Mary Richardson, professor of educational evaluation at the UCL Institute of Education, agreed that the willingness of academics to embrace new and different ways of doing things has often added to the workload.
She said new elements have been added to courses alongside, rather than instead of, traditional forms of assessment, which are still often seen as the gold standard by the population as a whole.
“There are many ways to assess students, but our mainstream and societal approach is still very, very conservative and old-fashioned,” Professor Richardson added.
“We’re encouraged to be more diverse and reflective about what we do, but that’s not necessarily reflected in what students or employers want. There’s a constant tension about ‘What kind of grade is this, and does it compare?’ »
Ms Tomas, the author of the 2018 study, argued that the modularization of courses posed challenges for institutions when assessing students.
“We’re trying to promote an understanding of how the build-up of assessments across the modules looks and feels for the student,” said Ms. Tomas, until recently Associate Director of Educational Excellence at Nottingham and soon to be Honorary Assistant Professor of Education there.
“We need to take a program-level view and gain a better understanding of what the student is doing throughout their studies. A better balance is needed, but the challenges we encounter are deeply embedded in our systems.
However, most agreed that the way to fix the overgrading issues was not to reintroduce high-stakes final exams, saying continuous testing could work if assignments were better planned and thought out.
For Dr. Ajjawi, assessments should be more sequenced and should feed off each other so that students can use the feedback to better inform their approach to next work.
Introducing a choice element could also be crucial, with students potentially having the option of choosing between several forms of assignments. “Our approach to fairness is that everyone should pass the same exam. But in fact, it doesn’t promote equity because our students have diverse needs, so we don’t design choices or distinctions for individual students in assessments,” Dr Ajjawi said.
THE Campus resource: Strategies for the constructive use of various assessment methods
Professor Richardson said she was testing a new technique with undergraduate students known as patchwork assessment. This involves students being given questions at the start of term and getting to work writing them immediately, completing short pieces on which they receive quick feedback from tutors and peers. This ensures that at the end of a 10 week module they have already written half of the assignment.
Dr.
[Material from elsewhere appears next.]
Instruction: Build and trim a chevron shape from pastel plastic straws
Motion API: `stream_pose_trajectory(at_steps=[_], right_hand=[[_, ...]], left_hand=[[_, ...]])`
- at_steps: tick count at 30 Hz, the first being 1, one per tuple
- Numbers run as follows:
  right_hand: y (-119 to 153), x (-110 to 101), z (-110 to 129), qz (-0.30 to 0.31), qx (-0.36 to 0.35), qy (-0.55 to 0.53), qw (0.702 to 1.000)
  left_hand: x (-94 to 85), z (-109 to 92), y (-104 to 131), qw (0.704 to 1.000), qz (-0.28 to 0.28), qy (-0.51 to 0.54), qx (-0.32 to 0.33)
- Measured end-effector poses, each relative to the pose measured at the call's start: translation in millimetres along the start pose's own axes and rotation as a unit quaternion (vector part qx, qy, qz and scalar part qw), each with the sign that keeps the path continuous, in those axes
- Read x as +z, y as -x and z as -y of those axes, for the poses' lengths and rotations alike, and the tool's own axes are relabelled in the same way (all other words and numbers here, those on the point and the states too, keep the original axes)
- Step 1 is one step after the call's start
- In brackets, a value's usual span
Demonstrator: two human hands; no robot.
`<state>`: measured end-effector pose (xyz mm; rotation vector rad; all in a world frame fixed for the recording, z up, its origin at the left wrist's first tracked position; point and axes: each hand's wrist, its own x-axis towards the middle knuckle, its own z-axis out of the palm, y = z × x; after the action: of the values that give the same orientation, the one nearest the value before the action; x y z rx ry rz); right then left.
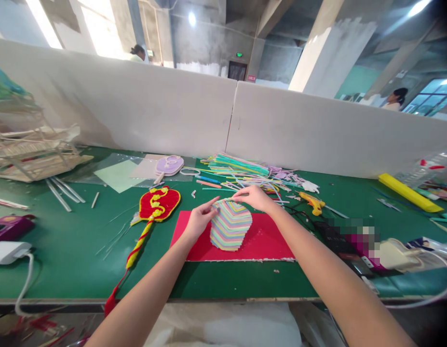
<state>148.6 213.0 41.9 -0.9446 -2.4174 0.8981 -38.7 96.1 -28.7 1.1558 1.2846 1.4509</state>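
A rounded panel of pastel zigzag stripes [231,229], apparently built from narrow strips, is held over a red sheet [270,236]. At its upper left edge my left hand [203,217] is closed, thumb and fingers pinching the rim. My right hand [254,197] pinches a thin pale strip [226,199] at the top edge, which seems to follow the rim between both hands. Whether that strip is fixed to the panel I cannot tell. Left of the sheet lies a red fan [160,202] with yellow trim, a wrapped handle and a red tassel.
Loose coloured strips [237,166] lie behind my hands, beside a small purple fan [169,165]. To the right are a yellow glue gun [313,202], a black phone-like device [339,241] and cables. A stick model [31,149] stands left; a white partition [165,111] runs behind.
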Motion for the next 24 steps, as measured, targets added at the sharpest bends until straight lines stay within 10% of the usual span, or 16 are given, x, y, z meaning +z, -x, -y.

McArthur agreed that such a portfolio-based assessment, where students accumulate a body of work over time, could be more flexible and less stressful for participants.
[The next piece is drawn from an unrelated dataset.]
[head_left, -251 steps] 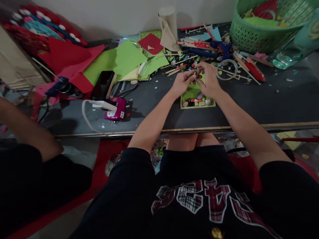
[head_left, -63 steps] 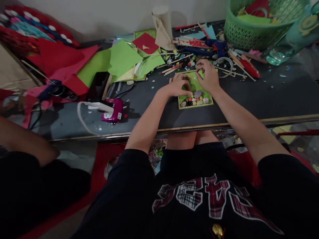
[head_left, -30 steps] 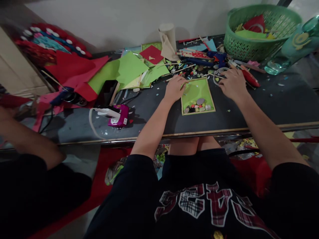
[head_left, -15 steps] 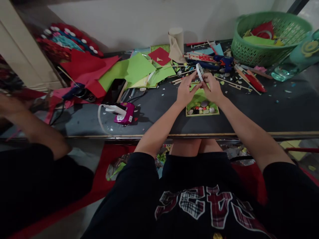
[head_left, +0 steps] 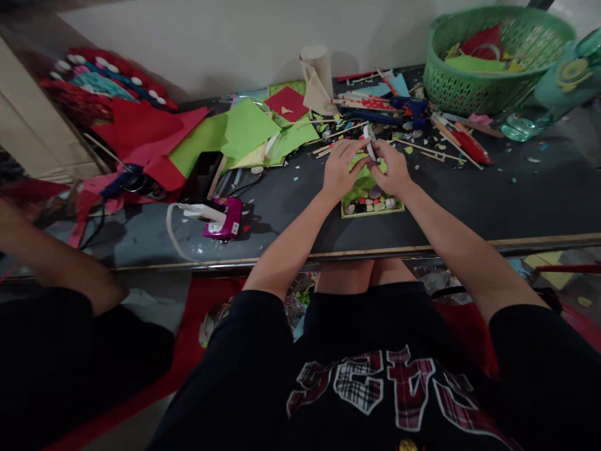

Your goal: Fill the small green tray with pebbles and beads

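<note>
My left hand (head_left: 342, 168) and my right hand (head_left: 392, 170) meet above the table, both with fingers closed on a narrow white ring that looks like a roll of tape (head_left: 369, 143). It stands on edge between my fingertips, slightly tilted. Right below lies a small green board (head_left: 362, 185) with a pale edge. Along its near side sits a row of small coloured stones (head_left: 375, 205). My hands cover the board's upper part in places.
Wooden sticks (head_left: 441, 153), a blue glue gun (head_left: 410, 109) and a green basket (head_left: 498, 81) lie beyond, with a tilted bottle (head_left: 547, 97) at right. Coloured paper (head_left: 248, 125) and a purple power adapter (head_left: 224, 219) are leftward. Another person's arm (head_left: 56, 260) reaches in at far left.
The white ring has sunk a little lower between my fingers, and my hands have drawn closer around it. The whole view has shifted slightly.
</note>
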### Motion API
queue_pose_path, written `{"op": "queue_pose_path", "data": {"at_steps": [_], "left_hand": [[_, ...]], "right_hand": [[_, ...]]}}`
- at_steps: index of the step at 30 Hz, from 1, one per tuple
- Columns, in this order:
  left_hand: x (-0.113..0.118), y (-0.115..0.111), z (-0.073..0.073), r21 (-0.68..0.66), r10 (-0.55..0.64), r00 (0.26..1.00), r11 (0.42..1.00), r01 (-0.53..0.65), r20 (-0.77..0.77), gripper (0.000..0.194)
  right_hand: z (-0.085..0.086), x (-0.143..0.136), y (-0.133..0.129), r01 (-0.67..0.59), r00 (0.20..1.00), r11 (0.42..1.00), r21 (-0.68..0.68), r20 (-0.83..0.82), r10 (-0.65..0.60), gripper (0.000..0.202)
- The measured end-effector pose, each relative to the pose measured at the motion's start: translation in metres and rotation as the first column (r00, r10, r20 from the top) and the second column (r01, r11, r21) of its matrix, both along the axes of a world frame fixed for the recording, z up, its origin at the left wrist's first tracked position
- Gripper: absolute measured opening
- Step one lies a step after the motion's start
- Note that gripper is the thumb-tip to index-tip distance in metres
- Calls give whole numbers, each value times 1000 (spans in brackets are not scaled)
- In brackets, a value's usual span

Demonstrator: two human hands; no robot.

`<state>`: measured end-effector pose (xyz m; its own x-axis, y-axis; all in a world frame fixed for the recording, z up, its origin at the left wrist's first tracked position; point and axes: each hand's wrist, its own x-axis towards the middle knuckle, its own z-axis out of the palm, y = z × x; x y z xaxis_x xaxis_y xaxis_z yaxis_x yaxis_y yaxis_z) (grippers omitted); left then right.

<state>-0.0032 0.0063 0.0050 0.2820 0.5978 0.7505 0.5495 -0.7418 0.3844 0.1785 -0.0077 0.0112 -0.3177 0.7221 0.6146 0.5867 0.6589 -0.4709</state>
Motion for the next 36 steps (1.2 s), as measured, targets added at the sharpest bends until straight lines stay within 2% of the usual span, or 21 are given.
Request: {"op": "queue_pose_path", "data": {"at_steps": [3,11,15,20,26,32,36], "left_hand": [[1,-3,2,3,-40,999,999,41,-21,59],[4,-10,5,-45,-31,999,998,31,5,53],[9,-17,6,-37,-39,999,999,39,-4,52],[7,-10,0,-1,99,995,995,-99,17,52],[4,-2,-5,147,121,991,981,-129,61,43],[7,-6,-4,4,93,995,996,-94,36,59],[7,-5,-4,-65,57,997,996,-54,44,60]], "right_hand": [[0,2,0,51,999,999,-17,3,-51,54],[-3,8,9,109,994,993,34,-35,-108,73],[0,10,11,142,990,990,25,-13,-142,67],[5,5,6,117,992,993,26,-42,-116,62],[5,-1,1,61,997,998,25,-48,-60,50],[2,-1,3,87,995,996,21,-42,-86,39],[-1,-1,7,136,991,990,48,6,-137,31]]}}
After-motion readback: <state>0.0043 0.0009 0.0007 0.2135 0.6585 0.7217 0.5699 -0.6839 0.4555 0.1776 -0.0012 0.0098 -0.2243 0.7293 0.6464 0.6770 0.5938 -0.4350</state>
At Nottingham, the idea of involving students more in their own assessment, rather than seeing it as a process imposed on them, is also being tested.
Ms Tomas said the students were trained in self-assessment and peer assessment and given a role in planning, with the aim of helping them gain a better understanding of the standards and performance.
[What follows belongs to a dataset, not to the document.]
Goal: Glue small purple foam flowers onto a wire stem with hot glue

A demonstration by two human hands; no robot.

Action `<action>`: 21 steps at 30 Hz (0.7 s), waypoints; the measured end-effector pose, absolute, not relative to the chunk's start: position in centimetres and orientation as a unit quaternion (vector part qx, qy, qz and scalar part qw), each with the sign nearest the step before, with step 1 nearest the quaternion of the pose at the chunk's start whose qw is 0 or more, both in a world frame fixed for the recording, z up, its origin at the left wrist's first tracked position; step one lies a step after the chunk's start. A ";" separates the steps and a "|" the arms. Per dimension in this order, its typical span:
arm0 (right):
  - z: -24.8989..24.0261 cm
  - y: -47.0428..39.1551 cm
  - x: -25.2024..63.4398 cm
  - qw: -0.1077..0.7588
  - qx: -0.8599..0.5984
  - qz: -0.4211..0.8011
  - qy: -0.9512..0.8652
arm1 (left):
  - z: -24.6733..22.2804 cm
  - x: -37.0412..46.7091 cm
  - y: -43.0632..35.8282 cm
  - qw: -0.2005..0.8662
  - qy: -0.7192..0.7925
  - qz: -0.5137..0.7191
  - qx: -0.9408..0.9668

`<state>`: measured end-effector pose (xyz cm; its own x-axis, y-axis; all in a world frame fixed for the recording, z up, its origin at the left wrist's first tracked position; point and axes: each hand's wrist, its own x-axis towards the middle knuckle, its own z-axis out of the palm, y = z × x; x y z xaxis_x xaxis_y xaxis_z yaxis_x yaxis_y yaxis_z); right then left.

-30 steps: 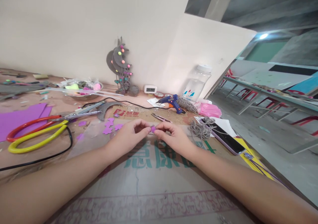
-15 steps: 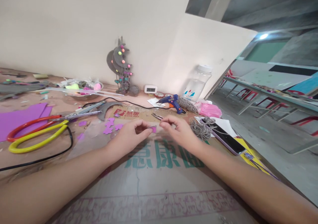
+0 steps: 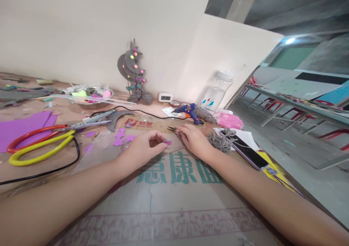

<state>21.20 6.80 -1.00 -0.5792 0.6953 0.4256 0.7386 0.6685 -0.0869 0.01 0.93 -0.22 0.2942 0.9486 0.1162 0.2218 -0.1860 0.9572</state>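
My left hand [image 3: 149, 146] pinches a small purple foam piece [image 3: 168, 142] between thumb and fingertips, above the cardboard [image 3: 174, 198]. My right hand [image 3: 192, 138] has its fingers closed over the near end of a small pair of pointed thread snips [image 3: 171, 129]. Only the dark tips of the snips show, pointing left; the handles are hidden under the fingers. To the left of my left hand lie several purple flower cut-outs [image 3: 118, 141] on a clear plastic sheet [image 3: 95, 155].
Large scissors [image 3: 40, 158] with red and yellow handles lie left, beside purple foam sheets [image 3: 24, 128]. Behind my hands are a blue glue gun [image 3: 191, 111], its black cord and a water bottle [image 3: 215, 93]. Grey yarn [image 3: 222, 140] and a phone [image 3: 248, 153] lie right.
My right hand has moved slightly forward and left, from beside the purple piece onto the snips. My left hand stays nearly in place with the purple foam piece.
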 end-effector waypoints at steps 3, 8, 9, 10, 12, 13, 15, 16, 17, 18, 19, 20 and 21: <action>-0.9 6.7 21.2 0.266 -0.406 -0.022 -0.874 | -0.2 0.0 0.9 0.448 0.452 0.393 0.663; -0.1 5.7 21.3 0.377 -0.418 0.016 -0.827 | 0.1 -0.2 0.8 0.432 0.462 0.388 0.670; 0.1 5.4 21.3 0.376 -0.418 0.016 -0.827 | 0.1 -0.2 0.8 0.424 0.468 0.386 0.673; 0.3 5.1 21.2 0.371 -0.415 0.014 -0.831 | 0.2 -0.2 0.7 0.413 0.476 0.383 0.675; 0.5 4.6 21.1 0.352 -0.400 0.008 -0.846 | 0.2 -0.2 0.7 0.386 0.497 0.374 0.681; 0.5 4.3 21.0 0.340 -0.390 0.002 -0.856 | 0.3 -0.2 0.6 0.372 0.507 0.369 0.684; 0.5 4.0 20.9 0.307 -0.365 -0.024 -0.879 | 0.4 -0.2 0.5 0.349 0.519 0.364 0.691; 0.5 3.9 20.8 0.289 -0.352 -0.045 -0.889 | 0.5 -0.2 0.5 0.340 0.521 0.363 0.694; 0.5 3.8 20.8 0.273 -0.339 -0.069 -0.898 | 0.5 -0.2 0.4 0.332 0.523 0.362 0.697; 0.6 3.7 20.8 0.259 -0.327 -0.093 -0.904 | 0.6 -0.2 0.4 0.327 0.524 0.360 0.699; 0.6 3.7 20.8 0.251 -0.317 -0.114 -0.908 | 0.6 -0.2 0.4 0.322 0.527 0.358 0.700; 0.6 3.7 20.8 0.245 -0.308 -0.131 -0.910 | 0.6 -0.2 0.3 0.318 0.531 0.356 0.700; 0.7 3.7 20.8 0.242 -0.302 -0.143 -0.911 | 0.6 -0.2 0.3 0.313 0.533 0.356 0.701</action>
<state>20.82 3.75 0.69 -0.7005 0.4809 0.5273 0.6196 0.7765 0.1149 -0.17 0.34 0.65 0.1787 0.9701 0.1643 0.5241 -0.2352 0.8185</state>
If student stress levels are to improve, better coordination between courses is needed, most academics agreed. Dr. Ajjawi felt that summative assessments should be separated from units of study so that each test, trial or project could draw on multiple units at the same time.
But such bold changes require courage, and hopes that things would be different after the pandemic are fading.
In fact, there is a feeling that to compensate for the lack of face-to-face contact and to address concerns about maintaining academic integrity in an online environment, universities have responded to the Covid challenge by introducing more testing .
There’s a lot to be learned from student feedback — like that they appreciate a more relaxed approach to granting extensions — but questions remain about whether an institution is really ready to challenge the status quo.
“The problem with assessment is that it’s so important that people are afraid to change it, other than in a way that reinforces the same old system,” Dr McArthur said.